### Work order
Restate every line of the data word for word, except for the images.

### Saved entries
★ ★ ★ ★ ★

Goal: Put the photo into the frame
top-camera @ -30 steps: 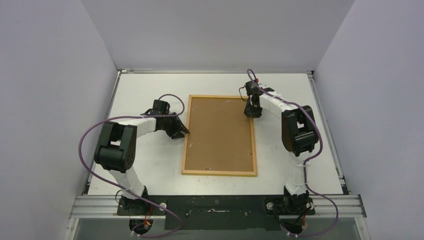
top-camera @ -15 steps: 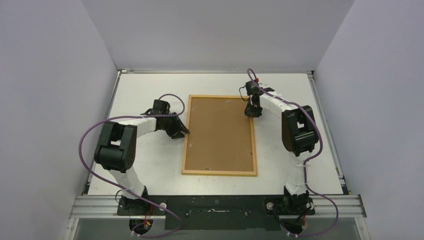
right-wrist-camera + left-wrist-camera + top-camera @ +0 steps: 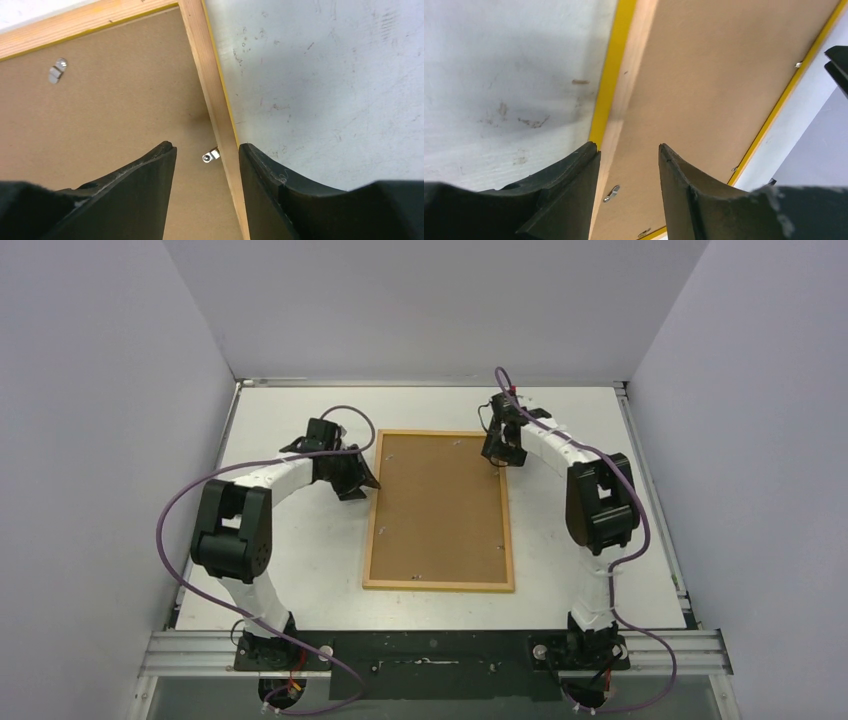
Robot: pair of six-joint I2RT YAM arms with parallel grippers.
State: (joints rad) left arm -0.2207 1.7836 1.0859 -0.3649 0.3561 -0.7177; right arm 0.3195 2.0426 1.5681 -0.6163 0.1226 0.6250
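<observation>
On the desk [image 3: 300,570], between the two arms, the frame [image 3: 438,585] lies face down. Its light wood rails point up, and a thin line of yellow shows along the outer edge in the wrist views. The brown backing board [image 3: 440,510] sits inside it and fills the opening.

The photo is not visible in any view. It may lie under the board, but nothing here settles that.

The left claw [image 3: 358,480] hangs over the frame's left long rail, toward the far end. Its jaws are spread and straddle the rail, pinching nothing. The right claw [image 3: 495,455] is over the opposite rail, close to the far right corner. Its jaws are also parted and empty, with the wood strip running between them.

A small metal tab [image 3: 211,156] sits just by the right rail below that claw, and another [image 3: 56,70] lies near the far rail.

As I judge it, the step in hand concerns the back of the frame, with the tabs and board being worked rather than the photo carried. The next move needs one fingertip brought down on a tab to swing it. The other claw should steady the rail so the frame does not slide on the smooth desk.
</observation>
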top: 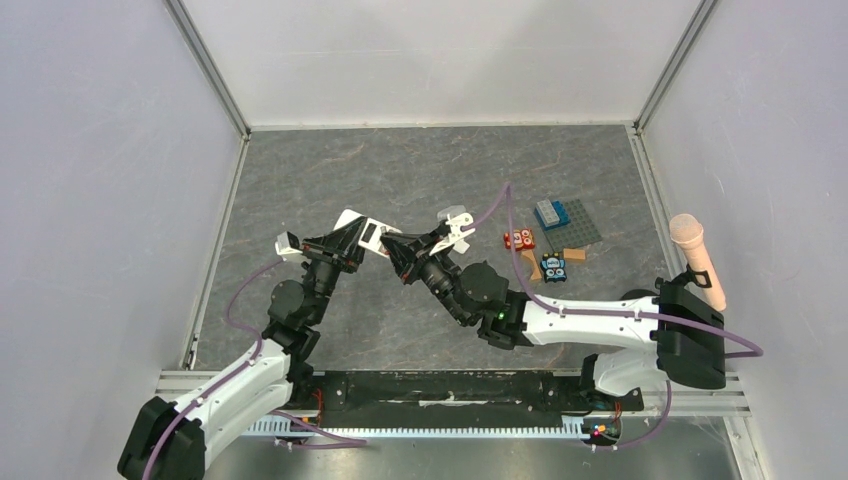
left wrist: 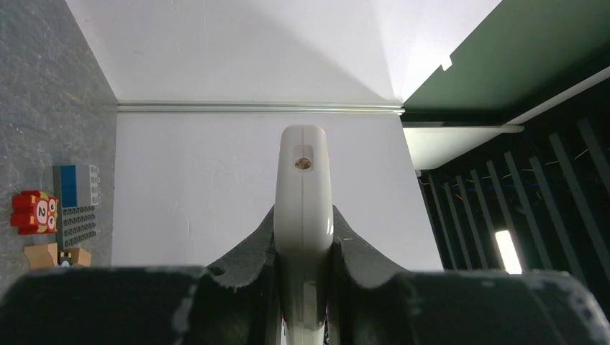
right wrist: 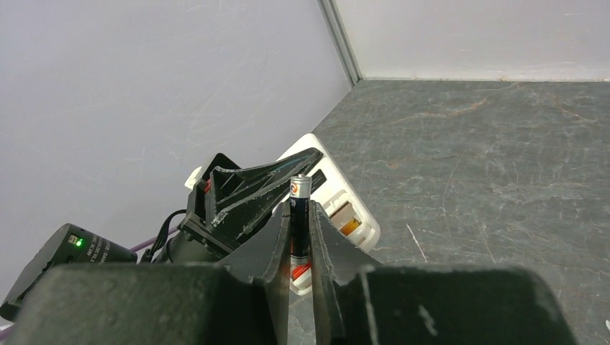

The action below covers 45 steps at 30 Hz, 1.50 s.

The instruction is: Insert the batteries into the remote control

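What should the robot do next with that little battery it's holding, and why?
Probably ease the right gripper forward and down so the dark battery meets the free slot in the remote control's open bay. The battery stands pinched upright just short of the bay, an orange-red battery seems already seated there, and the left gripper holds the remote clamped.

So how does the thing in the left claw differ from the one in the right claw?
The left claw grips a flat white plastic remote control; the right claw pinches a thin dark cylindrical battery with a silvery end. The remote is far bigger and reaches well past its claw, while only the battery's tip pokes out of the other. Both are clamped between two dark jaws.
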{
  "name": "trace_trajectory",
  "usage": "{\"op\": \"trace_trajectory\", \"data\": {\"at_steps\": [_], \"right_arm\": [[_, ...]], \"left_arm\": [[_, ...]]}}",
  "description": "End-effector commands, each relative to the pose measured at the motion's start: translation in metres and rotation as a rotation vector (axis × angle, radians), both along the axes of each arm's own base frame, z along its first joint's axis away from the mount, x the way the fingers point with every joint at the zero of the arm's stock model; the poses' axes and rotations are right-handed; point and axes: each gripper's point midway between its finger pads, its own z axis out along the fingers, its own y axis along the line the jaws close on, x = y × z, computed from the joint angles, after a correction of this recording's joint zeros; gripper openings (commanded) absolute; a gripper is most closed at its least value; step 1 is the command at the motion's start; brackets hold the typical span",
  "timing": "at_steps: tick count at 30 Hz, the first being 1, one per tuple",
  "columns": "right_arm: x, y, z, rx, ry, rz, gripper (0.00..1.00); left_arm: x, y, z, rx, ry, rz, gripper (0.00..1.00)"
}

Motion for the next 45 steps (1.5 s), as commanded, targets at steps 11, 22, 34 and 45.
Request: {"op": "trace_trajectory", "data": {"at_steps": [11,22,34,45], "right_arm": [[0.016,-0.009,0.004,0.032,0.036,-0.183,0.2],[0.016,-0.008,-0.002,0.015,0.063,-0.202,0.17],[-0.018,-0.049,-0.063,-0.349,0.049,-0.022,0.5],[-0.108,-0.089,-0.196,-0.767,0.317,0.437,0.62]], "left_arm": [[-0.009,0.006,0.03,-0.109,-0.067,-0.01,0.02],[-0.007,0.006,0.025,-0.104,-0.048,-0.006,0.02],[-0.002,0.015,-0.05,0.245,0.125,0.095,0.02],[-0.013,0.008,-0.088,0.71,0.218,0.014,0.02]]}}
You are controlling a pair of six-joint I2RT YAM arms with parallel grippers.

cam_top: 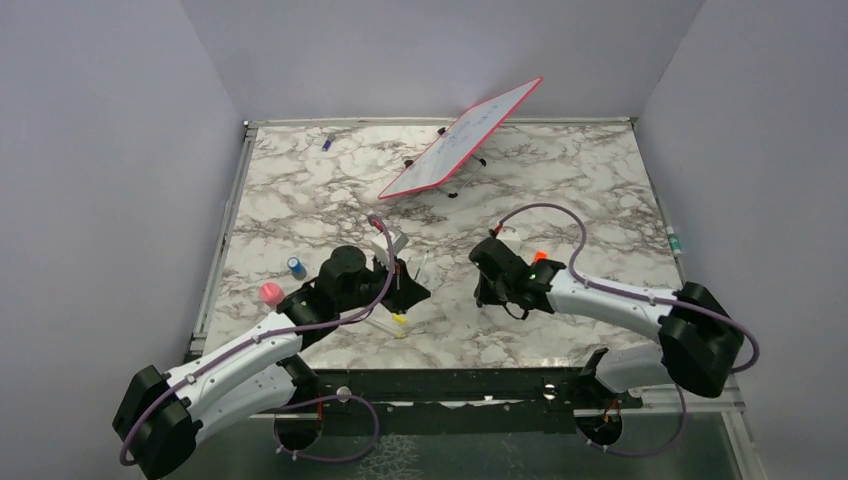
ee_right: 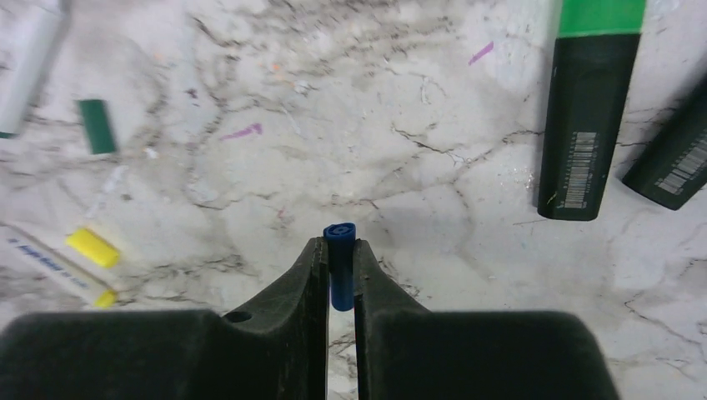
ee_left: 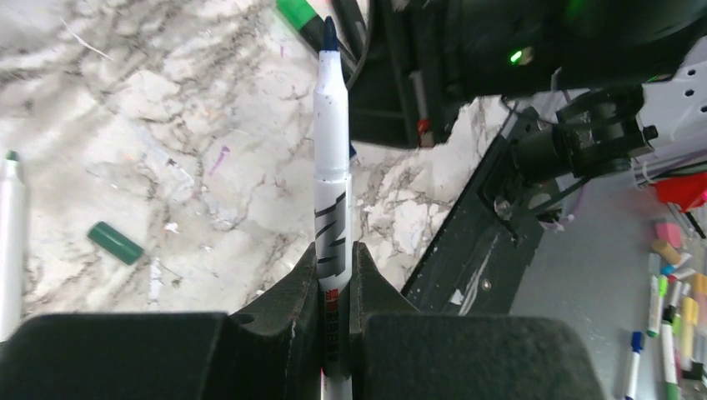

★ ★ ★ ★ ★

### Your response
Goal: Put the photo into the frame
top-camera @ -30 steps: 
top-camera @ -15 steps: 
right-wrist-camera + left-wrist-camera + top-camera @ +0 steps: 
Robot: pair of six-joint I2RT YAM arms with parallel grippers.
State: (joints rad) left arm -0.2207 1.7836 1.0859 -0.3649 0.3561 -0.7177; right arm 0.3195 2.0426 1.5681 -0.6163 0.1226 0.6250
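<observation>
On the desk [image 3: 300,570], between the two arms, the frame [image 3: 438,585] lies face down. Its light wood rails point up, and a thin line of yellow shows along the outer edge in the wrist views. The brown backing board [image 3: 440,510] sits inside it and fills the opening.

The photo is not visible in any view. It may lie under the board, but nothing here settles that.

The left claw [image 3: 358,480] hangs over the frame's left long rail, toward the far end. Its jaws are spread and straddle the rail, pinching nothing. The right claw [image 3: 495,455] is over the opposite rail, close to the far right corner. Its jaws are also parted and empty, with the wood strip running between them.

A small metal tab [image 3: 211,156] sits just by the right rail below that claw, and another [image 3: 56,70] lies near the far rail.

As I judge it, the step in hand concerns the back of the frame, with the tabs and board being worked rather than the photo carried. The next move needs one fingertip brought down on a tab to swing it. The other claw should steady the rail so the frame does not slide on the smooth desk.
</observation>
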top: 
left wrist: 
right wrist: 

The action below covers 45 steps at 30 Hz, 1.50 s.

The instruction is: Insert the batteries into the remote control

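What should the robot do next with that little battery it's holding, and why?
Probably ease the right gripper forward and down so the dark battery meets the free slot in the remote control's open bay. The battery stands pinched upright just short of the bay, an orange-red battery seems already seated there, and the left gripper holds the remote clamped.

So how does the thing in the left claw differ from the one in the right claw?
The left claw grips a flat white plastic remote control; the right claw pinches a thin dark cylindrical battery with a silvery end. The remote is far bigger and reaches well past its claw, while only the battery's tip pokes out of the other. Both are clamped between two dark jaws.
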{
  "name": "trace_trajectory",
  "usage": "{\"op\": \"trace_trajectory\", \"data\": {\"at_steps\": [_], \"right_arm\": [[_, ...]], \"left_arm\": [[_, ...]]}}",
  "description": "End-effector commands, each relative to the pose measured at the motion's start: translation in metres and rotation as a rotation vector (axis × angle, radians), both along the axes of each arm's own base frame, z along its first joint's axis away from the mount, x the way the fingers point with every joint at the zero of the arm's stock model; the poses' axes and rotations are right-handed; point and axes: each gripper's point midway between its finger pads, its own z axis out along the fingers, its own y axis along the line the jaws close on, x = y × z, computed from the joint angles, after a correction of this recording's joint zeros; gripper openings (commanded) absolute; a gripper is most closed at its least value; step 1 is the command at the motion's start; brackets hold the typical span",
  "timing": "at_steps: tick count at 30 Hz, the first being 1, one per tuple",
  "columns": "right_arm: x, y, z, rx, ry, rz, gripper (0.00..1.00); left_arm: x, y, z, rx, ry, rz, gripper (0.00..1.00)"
}

Motion for the next 45 steps (1.5 s), as commanded, targets at steps 11, 22, 34 and 45.
Request: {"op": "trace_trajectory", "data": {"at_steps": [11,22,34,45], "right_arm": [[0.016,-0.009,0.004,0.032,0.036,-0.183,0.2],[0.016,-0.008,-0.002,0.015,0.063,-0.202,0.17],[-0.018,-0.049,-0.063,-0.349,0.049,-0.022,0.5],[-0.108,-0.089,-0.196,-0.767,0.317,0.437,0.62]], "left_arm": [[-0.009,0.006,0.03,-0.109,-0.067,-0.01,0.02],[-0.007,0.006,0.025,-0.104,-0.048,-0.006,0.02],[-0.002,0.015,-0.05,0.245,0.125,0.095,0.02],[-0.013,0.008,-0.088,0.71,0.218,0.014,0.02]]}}
You are controlling a pair of six-joint I2RT YAM arms with parallel grippers.

cam_top: 
ee_right: 
ee_left: 

This answer leaves nothing further to address.